### Work instructions
The records below must be transcribed exactly.

--- Records supplied Enclosed Below ---

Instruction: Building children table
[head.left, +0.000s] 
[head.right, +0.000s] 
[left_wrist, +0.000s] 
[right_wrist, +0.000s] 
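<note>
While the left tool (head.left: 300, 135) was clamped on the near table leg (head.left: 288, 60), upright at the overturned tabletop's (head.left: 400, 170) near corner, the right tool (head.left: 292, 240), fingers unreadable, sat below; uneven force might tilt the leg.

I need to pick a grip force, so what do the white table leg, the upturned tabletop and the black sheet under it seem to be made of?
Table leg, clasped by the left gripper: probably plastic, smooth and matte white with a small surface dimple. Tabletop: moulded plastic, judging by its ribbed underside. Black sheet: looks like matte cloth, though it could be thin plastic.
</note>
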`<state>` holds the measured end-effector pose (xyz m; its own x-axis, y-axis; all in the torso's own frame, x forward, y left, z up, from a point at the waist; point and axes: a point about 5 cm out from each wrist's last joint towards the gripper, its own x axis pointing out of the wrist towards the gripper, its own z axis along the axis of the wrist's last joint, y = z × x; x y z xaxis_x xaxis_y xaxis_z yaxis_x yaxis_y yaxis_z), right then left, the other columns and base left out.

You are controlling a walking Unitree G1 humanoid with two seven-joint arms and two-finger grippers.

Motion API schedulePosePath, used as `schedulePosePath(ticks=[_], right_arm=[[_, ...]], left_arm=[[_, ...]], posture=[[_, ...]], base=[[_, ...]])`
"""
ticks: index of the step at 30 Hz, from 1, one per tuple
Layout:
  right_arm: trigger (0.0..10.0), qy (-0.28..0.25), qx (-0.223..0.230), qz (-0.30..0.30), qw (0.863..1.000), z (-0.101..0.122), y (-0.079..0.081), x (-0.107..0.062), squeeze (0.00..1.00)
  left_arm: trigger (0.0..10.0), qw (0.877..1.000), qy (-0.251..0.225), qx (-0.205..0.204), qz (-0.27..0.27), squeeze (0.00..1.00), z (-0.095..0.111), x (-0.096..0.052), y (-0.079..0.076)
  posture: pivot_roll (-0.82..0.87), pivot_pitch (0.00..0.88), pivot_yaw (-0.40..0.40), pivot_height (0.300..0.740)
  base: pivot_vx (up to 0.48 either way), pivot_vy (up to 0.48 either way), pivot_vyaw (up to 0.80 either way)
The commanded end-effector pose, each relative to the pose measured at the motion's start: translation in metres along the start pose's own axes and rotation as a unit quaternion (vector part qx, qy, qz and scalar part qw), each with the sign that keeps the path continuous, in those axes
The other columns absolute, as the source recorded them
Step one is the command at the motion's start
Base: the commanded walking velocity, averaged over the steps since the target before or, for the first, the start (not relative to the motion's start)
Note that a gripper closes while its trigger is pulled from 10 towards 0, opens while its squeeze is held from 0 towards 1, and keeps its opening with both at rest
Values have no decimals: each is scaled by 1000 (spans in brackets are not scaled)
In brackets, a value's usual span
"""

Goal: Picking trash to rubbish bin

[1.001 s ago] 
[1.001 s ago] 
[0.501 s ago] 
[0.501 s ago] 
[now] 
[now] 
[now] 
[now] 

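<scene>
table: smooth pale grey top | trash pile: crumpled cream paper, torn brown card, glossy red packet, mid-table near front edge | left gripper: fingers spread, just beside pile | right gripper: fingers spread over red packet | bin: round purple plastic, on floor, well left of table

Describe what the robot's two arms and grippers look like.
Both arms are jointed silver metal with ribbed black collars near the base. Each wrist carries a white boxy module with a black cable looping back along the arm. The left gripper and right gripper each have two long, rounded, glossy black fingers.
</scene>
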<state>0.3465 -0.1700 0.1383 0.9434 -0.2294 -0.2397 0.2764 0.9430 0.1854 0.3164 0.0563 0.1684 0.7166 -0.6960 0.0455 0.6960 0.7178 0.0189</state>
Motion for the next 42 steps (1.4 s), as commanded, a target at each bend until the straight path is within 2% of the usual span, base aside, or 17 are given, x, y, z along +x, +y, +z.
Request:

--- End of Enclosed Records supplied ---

### Result for this exercise
Instruction: Building children table
[head.left, +0.000s] 
[head.right, +0.000s] 
[left_wrist, +0.000s] 
[right_wrist, +0.000s] 
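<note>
While the left tool (head.left: 300, 135) was clamped on the near table leg (head.left: 288, 60), upright at the overturned tabletop's (head.left: 400, 170) near corner, the right tool (head.left: 292, 240), fingers unreadable, sat below; uneven force might tilt the leg.

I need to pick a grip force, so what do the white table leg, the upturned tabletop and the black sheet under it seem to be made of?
Table leg, clasped by the left gripper: probably plastic, smooth and matte white with a small surface dimple. Tabletop: moulded plastic, judging by its ribbed underside. Black sheet: looks like matte cloth, though it could be thin plastic.
</note>
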`<state>` holds the measured end-effector pose (xyz m; its own x-axis, y-axis; all in the torso's own frame, x forward, y left, z up, from a point at the waist; point and axes: a point about 5 cm out from each wrist's last joint towards the gripper, its own x axis pointing out of the wrist towards the gripper, its own z axis along the axis of the wrist's last joint, y = z × x; x y z xaxis_x xaxis_y xaxis_z yaxis_x yaxis_y yaxis_z), right then left, the other columns and base left out.

You are controlling a walking Unitree G1 humanoid with two seven-joint arms and two-finger grippers.

Motion API schedulePosePath, used as `schedulePosePath(ticks=[_], right_arm=[[_, ...]], left_arm=[[_, ...]], posture=[[_, ...]], base=[[_, ...]])`
"""
ticks: index of the step at 30 Hz, from 1, one per tuple
Layout:
  right_arm: trigger (0.0..10.0), qy (-0.28..0.25), qx (-0.223..0.230), qz (-0.30..0.30), qw (0.863..1.000), z (-0.101..0.122), y (-0.079..0.081), x (-0.107..0.062), squeeze (0.00..1.00)
  left_arm: trigger (0.0..10.0), qw (0.877..1.000), qy (-0.251..0.225), qx (-0.205..0.204), qz (-0.27..0.27), squeeze (0.00..1.00), z (-0.095..0.111), x (-0.096..0.052), y (-0.079..0.076)
  posture: pivot_roll (-0.82..0.87), pivot_pitch (0.00..0.88), pivot_yaw (-0.40..0.40), pivot_height (0.300..0.740)
  base: pivot_vx (up to 0.48 either way), pivot_vy (up to 0.48 either way), pivot_vyaw (up to 0.80 either way)
The commanded end-effector pose, each relative to the pose measured at the motion's start: translation in metres along the start pose's own axes and rotation as a unit quaternion (vector part qx, qy, qz and scalar part qw), each with the sign that keeps the path continuous, in those axes
The other columns absolute, as the source recorded them
Step one is the command at the motion's start
Base: the commanded walking velocity, averaged over the steps since the target before or, for the first, the start (not relative to the motion's start)
Note that a gripper closes while its trigger is pulled from 10 towards 0, opens while its squeeze is held from 0 towards 1, and keeps its opening with both at rest
Values have no decimals: each is scaled by 1000 (spans in brackets are not scaled)
In brackets, a value's usual span
"""

Goal: Picking trash to rubbish bin

[1.001 s ago] 
[1.001 s ago] 
[0.501 s ago] 
[0.501 s ago] 
[now] 
[now] 
[now] 
[now] 

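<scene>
table: smooth pale grey top | trash pile: crumpled cream paper, torn brown card, glossy red packet, mid-table near front edge | left gripper: fingers spread, just beside pile | right gripper: fingers spread over red packet | bin: round purple plastic, on floor, well left of table

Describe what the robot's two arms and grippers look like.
Both arms are jointed silver metal with ribbed black collars near the base. Each wrist carries a white boxy module with a black cable looping back along the arm. The left gripper and right gripper each have two long, rounded, glossy black fingers.
</scene>
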<state>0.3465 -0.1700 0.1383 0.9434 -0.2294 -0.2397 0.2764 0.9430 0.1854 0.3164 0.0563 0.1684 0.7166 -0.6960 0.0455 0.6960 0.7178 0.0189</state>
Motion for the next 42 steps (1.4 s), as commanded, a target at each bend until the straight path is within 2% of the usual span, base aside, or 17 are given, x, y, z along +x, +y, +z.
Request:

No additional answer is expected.